Reproduce the data that follows character for character, but omit its pictures.

Data block:

Segment Open

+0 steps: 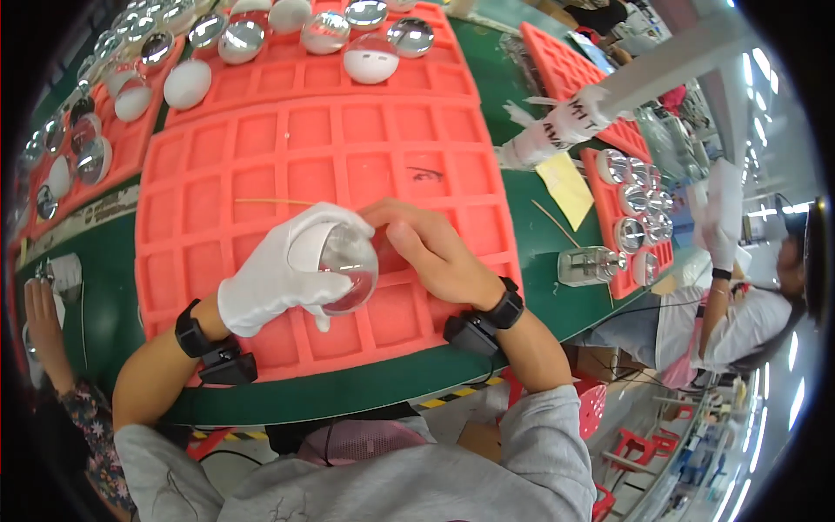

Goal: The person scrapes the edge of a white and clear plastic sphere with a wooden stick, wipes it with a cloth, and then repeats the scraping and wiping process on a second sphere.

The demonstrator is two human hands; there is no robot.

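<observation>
My left hand (270, 274), in a white glove, is closed around a rounded clear glass globe (358, 271) with a white part on its left side. It holds the globe over the red foam tray (209, 143). My right hand (435, 252) is bare. Its fingers reach to the globe's upper right edge, beside the gloved fingertips, and its thumb is apart from them. Some of the right fingertips are hidden, and I cannot tell if they press on the glass. A thin wooden stick (274, 202) lies on the tray just beyond the glove.
Silvered and white globes (242, 42) fill trays at the far left. To the right stand a glass bottle (584, 266), yellow paper (567, 191), another stick (555, 221) and a tray of silvered globes (633, 200). A wrapped post (565, 126) rises there. Co-workers are on both sides.
</observation>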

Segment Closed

Task solution:
+0 steps: 

Goal: The person scrapes the edge of a white and clear plastic sphere with a wooden stick, wipes it with a cloth, and then repeats the scraping and wiping process on a second sphere.

The demonstrator is two human hands; there is no robot.

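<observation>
My left hand (270, 274), in a white glove, is closed around a rounded clear glass globe (358, 271) with a white part on its left side. It holds the globe over the red foam tray (209, 143). My right hand (435, 252) is bare. Its fingers reach to the globe's upper right edge, beside the gloved fingertips, and its thumb is apart from them. Some of the right fingertips are hidden, and I cannot tell if they press on the glass. A thin wooden stick (274, 202) lies on the tray just beyond the glove.
Silvered and white globes (242, 42) fill trays at the far left. To the right stand a glass bottle (584, 266), yellow paper (567, 191), another stick (555, 221) and a tray of silvered globes (633, 200). A wrapped post (565, 126) rises there. Co-workers are on both sides.
</observation>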

The full answer has been given.